How to Choose an Embedded C Compiler

Let's face it, there's nothing sexy about the topic of cross compilers. Embedded programmers couldn't get the job done without one, but spend very little time thinking about how they work or how they could make our work easier.

Most of the time our choice of compiler is limited. It may be dictated to us by the hardware or system designer's choice of a processor or by our own choice of a real-time operating system or debugging tool. In such cases, we must put up with all of the annoyances of the particular compiler we're tied to. But what if you have more choice? What are the little things you should look for when comparing two or more cross compilers that will both work with your required hardware and software?

Just to be clear, let's understand that we're talking about C/C++ compilers that run on a PC, Mac, or UNIX workstation and produce code for a specific target processor that is used in an embedded system. That's what we mean by a cross compiler. The target processor may be an 8-bit microcontroller, a 32-bit microprocessor, or even a DSP. Neither the host platform nor target processor matters for the purposes of this discussion.

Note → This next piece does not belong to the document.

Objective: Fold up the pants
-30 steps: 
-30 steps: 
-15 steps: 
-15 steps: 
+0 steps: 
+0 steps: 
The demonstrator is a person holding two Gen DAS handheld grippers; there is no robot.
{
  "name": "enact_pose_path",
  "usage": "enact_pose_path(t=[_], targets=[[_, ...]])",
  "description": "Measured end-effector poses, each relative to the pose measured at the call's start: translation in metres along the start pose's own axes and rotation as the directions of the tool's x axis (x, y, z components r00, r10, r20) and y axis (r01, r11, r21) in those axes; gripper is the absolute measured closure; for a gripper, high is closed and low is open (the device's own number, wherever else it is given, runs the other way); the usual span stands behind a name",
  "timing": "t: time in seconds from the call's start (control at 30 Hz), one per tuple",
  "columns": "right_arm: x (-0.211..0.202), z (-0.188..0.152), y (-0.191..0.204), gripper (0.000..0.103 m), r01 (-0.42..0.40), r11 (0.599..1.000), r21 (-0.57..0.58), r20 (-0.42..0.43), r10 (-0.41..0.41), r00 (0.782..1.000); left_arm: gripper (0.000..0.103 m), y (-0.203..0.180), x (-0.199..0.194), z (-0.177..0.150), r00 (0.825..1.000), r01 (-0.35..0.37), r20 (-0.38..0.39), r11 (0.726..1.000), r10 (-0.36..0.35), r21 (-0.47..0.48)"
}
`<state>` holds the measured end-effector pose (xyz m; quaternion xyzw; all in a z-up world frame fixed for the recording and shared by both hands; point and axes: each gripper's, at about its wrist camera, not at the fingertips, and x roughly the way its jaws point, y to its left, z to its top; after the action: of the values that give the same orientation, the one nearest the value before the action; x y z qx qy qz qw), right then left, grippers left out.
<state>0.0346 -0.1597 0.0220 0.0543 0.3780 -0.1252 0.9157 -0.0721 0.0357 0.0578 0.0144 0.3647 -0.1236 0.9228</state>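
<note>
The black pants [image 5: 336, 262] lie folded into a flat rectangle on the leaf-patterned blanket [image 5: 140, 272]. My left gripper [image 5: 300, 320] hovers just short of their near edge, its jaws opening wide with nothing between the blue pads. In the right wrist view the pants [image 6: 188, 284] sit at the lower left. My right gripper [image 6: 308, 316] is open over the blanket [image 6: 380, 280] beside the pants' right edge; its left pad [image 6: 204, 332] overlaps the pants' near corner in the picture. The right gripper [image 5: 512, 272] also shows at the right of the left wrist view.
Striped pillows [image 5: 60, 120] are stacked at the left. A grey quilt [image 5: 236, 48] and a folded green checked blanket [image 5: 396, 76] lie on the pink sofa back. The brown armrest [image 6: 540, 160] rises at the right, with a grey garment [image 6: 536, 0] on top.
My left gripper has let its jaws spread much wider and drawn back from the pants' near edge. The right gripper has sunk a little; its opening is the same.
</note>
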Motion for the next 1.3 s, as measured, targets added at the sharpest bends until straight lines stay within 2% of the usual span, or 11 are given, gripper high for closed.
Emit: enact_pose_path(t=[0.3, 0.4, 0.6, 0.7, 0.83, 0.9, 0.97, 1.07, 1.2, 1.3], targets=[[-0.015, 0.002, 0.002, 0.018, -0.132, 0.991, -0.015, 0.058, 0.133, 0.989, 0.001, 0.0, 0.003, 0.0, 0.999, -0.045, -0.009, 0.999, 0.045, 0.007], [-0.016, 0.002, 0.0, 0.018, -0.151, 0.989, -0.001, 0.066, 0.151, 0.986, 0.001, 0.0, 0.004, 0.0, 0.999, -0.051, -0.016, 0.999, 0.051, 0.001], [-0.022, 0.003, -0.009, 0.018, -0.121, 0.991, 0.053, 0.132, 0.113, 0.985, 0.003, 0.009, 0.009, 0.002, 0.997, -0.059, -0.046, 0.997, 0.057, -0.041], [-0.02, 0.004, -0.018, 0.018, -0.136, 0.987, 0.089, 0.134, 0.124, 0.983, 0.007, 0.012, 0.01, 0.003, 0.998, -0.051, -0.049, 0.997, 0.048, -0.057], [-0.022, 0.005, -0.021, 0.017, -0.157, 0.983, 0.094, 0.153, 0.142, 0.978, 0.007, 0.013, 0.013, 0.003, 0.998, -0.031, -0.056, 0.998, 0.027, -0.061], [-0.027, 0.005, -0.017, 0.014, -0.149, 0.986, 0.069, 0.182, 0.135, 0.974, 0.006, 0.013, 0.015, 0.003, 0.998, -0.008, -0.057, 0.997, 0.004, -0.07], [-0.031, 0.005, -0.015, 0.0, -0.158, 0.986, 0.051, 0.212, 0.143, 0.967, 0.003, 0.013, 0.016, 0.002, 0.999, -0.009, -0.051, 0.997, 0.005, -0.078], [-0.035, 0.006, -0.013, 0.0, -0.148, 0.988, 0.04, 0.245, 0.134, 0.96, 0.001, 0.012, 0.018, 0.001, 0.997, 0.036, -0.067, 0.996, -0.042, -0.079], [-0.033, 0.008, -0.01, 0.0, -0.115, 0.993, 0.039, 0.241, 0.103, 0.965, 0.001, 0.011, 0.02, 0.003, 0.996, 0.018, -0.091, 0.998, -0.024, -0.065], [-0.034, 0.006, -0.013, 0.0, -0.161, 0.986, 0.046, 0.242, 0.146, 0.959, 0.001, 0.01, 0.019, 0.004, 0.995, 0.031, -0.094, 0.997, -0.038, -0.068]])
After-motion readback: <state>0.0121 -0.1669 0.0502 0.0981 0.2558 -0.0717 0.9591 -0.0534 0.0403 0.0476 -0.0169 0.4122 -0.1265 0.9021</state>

As with life in general, the little details are easily overlooked, and yet they often matter most to our happiness in the long run. Little details make our use of a particular cross compiler easier and reduce our frustration with the project as a whole. Ideally, you should never have to think about your compiler. It should simply be a tool that you use to turn algorithms and rules for system behavior into executable programs.

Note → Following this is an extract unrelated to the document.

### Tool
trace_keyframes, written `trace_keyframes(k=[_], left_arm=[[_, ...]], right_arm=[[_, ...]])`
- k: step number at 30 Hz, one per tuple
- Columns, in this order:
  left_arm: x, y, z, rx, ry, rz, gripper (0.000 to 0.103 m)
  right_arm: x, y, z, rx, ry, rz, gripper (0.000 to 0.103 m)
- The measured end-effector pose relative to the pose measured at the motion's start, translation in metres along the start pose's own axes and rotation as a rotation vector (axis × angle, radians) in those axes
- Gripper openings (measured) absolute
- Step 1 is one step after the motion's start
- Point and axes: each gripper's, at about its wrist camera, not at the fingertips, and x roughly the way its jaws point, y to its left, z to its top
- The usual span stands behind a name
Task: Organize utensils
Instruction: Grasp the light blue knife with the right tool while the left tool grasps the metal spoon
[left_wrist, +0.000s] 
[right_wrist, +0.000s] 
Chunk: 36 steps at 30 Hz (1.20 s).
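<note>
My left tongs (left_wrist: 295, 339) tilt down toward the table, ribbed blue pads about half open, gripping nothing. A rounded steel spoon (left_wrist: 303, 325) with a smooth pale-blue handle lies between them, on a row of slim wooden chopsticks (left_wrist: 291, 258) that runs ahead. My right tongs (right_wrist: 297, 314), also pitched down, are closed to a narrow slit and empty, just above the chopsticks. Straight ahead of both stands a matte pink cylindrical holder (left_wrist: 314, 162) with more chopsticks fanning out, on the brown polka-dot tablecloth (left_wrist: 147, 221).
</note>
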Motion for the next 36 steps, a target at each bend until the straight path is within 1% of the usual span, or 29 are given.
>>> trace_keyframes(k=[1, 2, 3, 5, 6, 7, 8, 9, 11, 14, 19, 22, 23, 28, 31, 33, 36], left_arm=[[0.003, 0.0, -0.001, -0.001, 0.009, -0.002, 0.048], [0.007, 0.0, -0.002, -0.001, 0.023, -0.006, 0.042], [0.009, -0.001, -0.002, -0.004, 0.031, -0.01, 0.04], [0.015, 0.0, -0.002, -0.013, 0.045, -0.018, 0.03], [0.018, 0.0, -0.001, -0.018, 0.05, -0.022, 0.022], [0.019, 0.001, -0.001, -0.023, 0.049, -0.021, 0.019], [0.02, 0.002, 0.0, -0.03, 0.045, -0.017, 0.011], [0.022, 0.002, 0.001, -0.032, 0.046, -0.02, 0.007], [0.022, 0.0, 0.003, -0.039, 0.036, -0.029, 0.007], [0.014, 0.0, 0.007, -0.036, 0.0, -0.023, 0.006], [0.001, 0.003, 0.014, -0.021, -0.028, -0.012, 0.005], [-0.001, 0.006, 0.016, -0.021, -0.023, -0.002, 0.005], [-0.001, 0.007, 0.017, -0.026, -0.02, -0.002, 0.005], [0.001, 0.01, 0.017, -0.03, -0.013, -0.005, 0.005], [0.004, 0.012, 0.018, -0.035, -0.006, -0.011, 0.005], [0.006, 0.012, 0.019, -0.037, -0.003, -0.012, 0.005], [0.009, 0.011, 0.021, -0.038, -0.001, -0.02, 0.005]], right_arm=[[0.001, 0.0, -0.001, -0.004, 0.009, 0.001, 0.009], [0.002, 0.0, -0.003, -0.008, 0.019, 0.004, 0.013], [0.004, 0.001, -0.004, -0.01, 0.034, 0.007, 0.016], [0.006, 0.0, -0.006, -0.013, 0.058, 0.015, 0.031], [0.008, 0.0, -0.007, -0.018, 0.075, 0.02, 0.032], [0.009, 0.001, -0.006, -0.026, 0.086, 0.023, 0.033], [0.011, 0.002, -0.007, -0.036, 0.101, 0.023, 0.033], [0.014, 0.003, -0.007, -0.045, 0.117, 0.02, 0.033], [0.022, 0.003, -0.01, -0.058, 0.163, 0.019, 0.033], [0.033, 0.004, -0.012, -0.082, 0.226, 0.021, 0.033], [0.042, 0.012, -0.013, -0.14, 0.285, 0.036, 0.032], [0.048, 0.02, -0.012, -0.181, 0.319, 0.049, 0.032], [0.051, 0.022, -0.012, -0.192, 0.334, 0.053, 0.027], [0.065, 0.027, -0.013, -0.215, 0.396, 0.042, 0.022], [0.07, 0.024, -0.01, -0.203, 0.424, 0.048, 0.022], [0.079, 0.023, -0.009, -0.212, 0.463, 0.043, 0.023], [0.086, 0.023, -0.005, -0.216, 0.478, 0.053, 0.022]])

It's obvious to most embedded systems designers that the efficiency and compactness of the code produced by a compiler is often tantamount to the success of a project. And if that's the case for you, be sure to select the best compiler in that regard. But if more than one compiler satisfies those requirements, or if those issues are not as important on your next project, you can make a decision based on little differences like those described below.

Inline assembly

Though it has been more than 25 years since the introduction of the C programming language, it is still commonplace to use some amount of assembly language when developing software for embedded systems. On almost every project I've worked on there have been a few critical functions or algorithms that ran significantly faster when re-implemented by hand in assembly.

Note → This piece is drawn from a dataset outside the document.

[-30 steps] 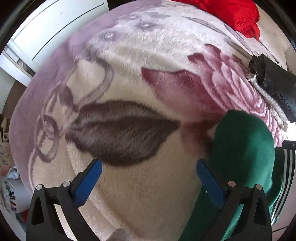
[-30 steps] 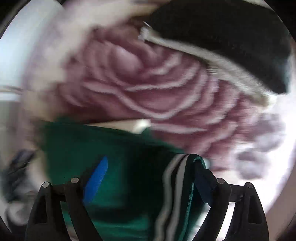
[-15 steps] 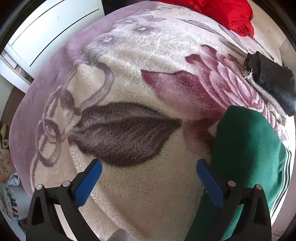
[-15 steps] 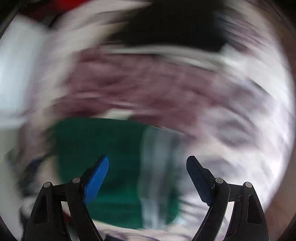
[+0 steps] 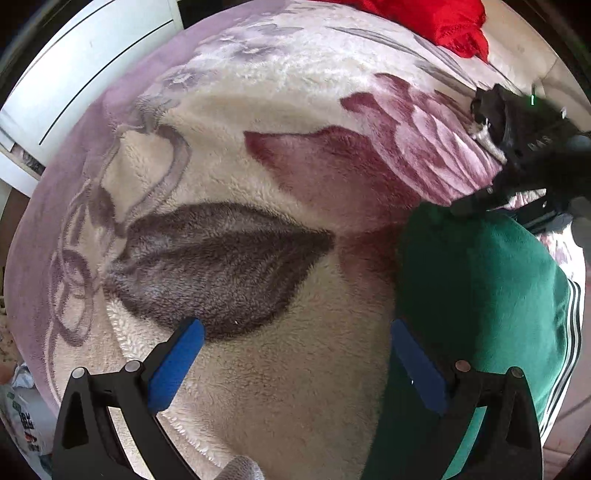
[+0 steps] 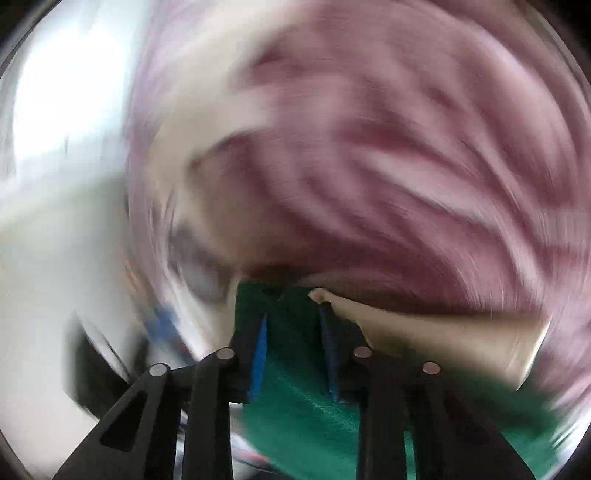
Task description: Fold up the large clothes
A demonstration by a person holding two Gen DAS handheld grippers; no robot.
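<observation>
A folded green garment [image 5: 487, 295] with white side stripes lies on a floral fleece blanket [image 5: 258, 177] at the right of the left wrist view. My left gripper [image 5: 295, 354] is open and empty above the blanket, its right finger beside the garment's left edge. My right gripper [image 6: 293, 325] is shut on the far edge of the green garment [image 6: 295, 387]; that view is motion-blurred. In the left wrist view the right gripper [image 5: 476, 201] shows as a black body at the garment's far edge.
A red cloth [image 5: 436, 22] lies at the blanket's far end. A black garment with a pale trim [image 5: 495, 122] lies at the far right, partly behind the right gripper. A white cabinet [image 5: 81, 62] stands beyond the blanket's left edge.
My right gripper was open over the garment and has swung round and closed on its far edge. My left gripper has stayed open and nearly still.
</observation>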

But interfacing assembly language routines with high-level language functions can be difficult. The programmer must study the parameter passing rules for function calls in the high-level language to learn what registers should be saved and restored on function entry and exit and how to return any result to the calling function. These are details that are much better handled by the compiler than the programmer. And there is often no advantage to implementing the entire function in assembly. Rather, all of the speedup can be achieved with just a few instructions of assembly placed strategically within the larger C/C++ function.

For example, early in my career I implemented a digital filtering algorithm in C and targeted it to a TI TMS320C30 DSP. The only cross compiler available to us at that time was unable to take advantage of a special processor instruction that performed exactly the mathematical operations I needed extremely fast. By replacing one of the for() loops in the filtering function with that one special 'C30 instruction, I was able to speedup the overall calculation by more than a factor of ten.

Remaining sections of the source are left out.